(Work item):
Extract all lines in the data that contain the word "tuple".

Stored data
- - - - -

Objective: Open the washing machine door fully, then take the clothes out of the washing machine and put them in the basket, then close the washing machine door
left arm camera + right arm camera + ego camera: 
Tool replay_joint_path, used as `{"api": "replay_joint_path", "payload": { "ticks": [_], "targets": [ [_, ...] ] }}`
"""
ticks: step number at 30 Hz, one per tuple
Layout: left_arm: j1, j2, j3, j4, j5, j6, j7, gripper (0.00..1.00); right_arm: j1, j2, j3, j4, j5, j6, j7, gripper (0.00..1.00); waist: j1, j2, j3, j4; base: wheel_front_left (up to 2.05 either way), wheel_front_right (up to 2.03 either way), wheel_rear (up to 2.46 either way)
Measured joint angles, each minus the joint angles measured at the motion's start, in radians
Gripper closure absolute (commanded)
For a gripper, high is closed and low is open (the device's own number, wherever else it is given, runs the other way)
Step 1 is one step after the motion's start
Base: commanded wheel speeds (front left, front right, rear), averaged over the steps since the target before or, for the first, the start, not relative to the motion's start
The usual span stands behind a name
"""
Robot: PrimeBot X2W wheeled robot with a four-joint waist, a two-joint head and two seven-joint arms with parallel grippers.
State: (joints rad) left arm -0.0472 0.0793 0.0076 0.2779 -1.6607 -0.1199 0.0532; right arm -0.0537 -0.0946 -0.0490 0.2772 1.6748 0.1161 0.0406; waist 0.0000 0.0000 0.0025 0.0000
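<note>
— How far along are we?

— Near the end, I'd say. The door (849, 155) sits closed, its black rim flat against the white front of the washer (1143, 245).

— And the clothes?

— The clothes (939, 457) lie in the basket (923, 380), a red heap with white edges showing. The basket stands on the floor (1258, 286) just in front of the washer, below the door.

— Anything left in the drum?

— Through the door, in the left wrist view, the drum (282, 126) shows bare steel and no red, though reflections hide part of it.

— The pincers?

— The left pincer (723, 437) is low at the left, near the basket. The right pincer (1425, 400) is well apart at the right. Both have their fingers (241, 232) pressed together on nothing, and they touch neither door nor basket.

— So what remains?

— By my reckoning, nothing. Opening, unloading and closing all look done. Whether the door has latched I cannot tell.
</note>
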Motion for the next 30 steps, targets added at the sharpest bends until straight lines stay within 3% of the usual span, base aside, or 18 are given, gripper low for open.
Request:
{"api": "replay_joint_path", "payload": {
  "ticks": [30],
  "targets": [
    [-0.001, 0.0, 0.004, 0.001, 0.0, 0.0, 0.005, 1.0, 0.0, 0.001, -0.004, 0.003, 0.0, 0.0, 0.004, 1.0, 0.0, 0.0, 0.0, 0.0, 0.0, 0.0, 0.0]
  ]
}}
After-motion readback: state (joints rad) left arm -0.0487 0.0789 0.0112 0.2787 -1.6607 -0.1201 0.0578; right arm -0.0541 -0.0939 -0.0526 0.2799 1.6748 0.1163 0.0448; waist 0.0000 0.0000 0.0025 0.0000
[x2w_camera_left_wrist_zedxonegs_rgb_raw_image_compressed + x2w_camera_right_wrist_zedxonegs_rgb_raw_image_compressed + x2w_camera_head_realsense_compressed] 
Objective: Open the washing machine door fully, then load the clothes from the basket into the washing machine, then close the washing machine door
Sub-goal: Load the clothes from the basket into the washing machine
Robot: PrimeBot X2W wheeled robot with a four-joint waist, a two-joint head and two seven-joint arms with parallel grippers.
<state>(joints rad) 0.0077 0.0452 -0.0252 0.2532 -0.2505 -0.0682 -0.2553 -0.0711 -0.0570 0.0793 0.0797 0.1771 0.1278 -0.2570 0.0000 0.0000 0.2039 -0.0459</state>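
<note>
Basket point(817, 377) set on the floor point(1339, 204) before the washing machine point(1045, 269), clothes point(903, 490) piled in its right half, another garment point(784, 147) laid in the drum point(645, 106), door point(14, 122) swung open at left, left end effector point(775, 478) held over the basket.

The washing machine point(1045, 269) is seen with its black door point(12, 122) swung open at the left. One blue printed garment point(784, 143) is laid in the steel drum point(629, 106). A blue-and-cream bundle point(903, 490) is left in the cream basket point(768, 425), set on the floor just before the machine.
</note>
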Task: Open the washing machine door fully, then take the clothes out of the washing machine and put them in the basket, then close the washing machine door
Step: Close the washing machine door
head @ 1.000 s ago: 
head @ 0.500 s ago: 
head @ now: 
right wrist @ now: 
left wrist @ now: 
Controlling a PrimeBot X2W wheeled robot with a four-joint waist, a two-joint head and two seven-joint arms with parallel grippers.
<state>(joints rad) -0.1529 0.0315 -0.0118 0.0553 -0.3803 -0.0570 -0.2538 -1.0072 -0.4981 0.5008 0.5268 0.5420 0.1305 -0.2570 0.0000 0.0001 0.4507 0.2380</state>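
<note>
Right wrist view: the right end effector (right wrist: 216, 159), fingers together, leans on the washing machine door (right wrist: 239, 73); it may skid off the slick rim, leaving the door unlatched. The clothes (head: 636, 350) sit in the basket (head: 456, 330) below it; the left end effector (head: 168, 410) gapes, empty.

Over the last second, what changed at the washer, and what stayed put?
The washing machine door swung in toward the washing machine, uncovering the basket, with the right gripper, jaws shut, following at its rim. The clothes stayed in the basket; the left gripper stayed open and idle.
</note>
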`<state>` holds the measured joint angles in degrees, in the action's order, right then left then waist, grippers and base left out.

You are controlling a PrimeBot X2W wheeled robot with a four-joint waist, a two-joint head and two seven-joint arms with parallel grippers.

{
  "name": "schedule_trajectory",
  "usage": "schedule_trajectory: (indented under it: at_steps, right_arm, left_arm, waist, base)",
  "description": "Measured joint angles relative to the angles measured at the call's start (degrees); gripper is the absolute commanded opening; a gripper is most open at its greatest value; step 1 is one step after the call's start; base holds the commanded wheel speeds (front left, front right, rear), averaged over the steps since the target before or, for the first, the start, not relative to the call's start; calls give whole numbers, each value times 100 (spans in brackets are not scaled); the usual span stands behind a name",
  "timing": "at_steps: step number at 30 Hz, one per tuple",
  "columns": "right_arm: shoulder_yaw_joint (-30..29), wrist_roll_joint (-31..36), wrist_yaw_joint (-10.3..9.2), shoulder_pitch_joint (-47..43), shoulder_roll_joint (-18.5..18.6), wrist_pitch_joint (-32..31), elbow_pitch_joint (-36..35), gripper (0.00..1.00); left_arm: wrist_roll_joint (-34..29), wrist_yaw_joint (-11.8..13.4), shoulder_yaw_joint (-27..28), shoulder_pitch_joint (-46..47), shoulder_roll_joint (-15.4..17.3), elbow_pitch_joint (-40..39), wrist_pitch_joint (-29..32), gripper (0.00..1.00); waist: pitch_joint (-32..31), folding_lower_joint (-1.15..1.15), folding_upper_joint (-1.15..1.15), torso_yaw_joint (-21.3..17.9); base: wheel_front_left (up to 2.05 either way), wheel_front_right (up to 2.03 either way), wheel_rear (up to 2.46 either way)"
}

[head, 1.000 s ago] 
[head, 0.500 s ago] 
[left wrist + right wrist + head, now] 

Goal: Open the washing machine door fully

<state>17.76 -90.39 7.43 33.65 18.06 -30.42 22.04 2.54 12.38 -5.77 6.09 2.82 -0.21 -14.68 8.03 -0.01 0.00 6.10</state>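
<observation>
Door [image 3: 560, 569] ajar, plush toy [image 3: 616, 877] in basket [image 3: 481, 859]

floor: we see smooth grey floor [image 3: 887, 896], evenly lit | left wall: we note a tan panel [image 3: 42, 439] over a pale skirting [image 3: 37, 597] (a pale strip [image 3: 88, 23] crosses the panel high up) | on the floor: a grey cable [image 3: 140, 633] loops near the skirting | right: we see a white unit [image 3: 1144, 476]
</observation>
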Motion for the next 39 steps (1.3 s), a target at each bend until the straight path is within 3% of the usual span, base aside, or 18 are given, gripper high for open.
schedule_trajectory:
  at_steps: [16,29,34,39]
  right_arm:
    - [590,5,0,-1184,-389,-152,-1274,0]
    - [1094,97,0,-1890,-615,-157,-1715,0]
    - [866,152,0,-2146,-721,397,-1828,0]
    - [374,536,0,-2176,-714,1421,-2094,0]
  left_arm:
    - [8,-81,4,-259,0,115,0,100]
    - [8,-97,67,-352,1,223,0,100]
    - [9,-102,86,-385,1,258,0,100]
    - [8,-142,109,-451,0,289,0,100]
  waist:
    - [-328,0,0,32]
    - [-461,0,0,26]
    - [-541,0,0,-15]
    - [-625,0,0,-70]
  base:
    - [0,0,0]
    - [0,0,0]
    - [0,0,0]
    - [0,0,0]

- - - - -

(Expected answer):
ticks: step number at 30 Hz, one per tuple
  "timing": "at_steps: step number at 30 Hz, one per tuple",

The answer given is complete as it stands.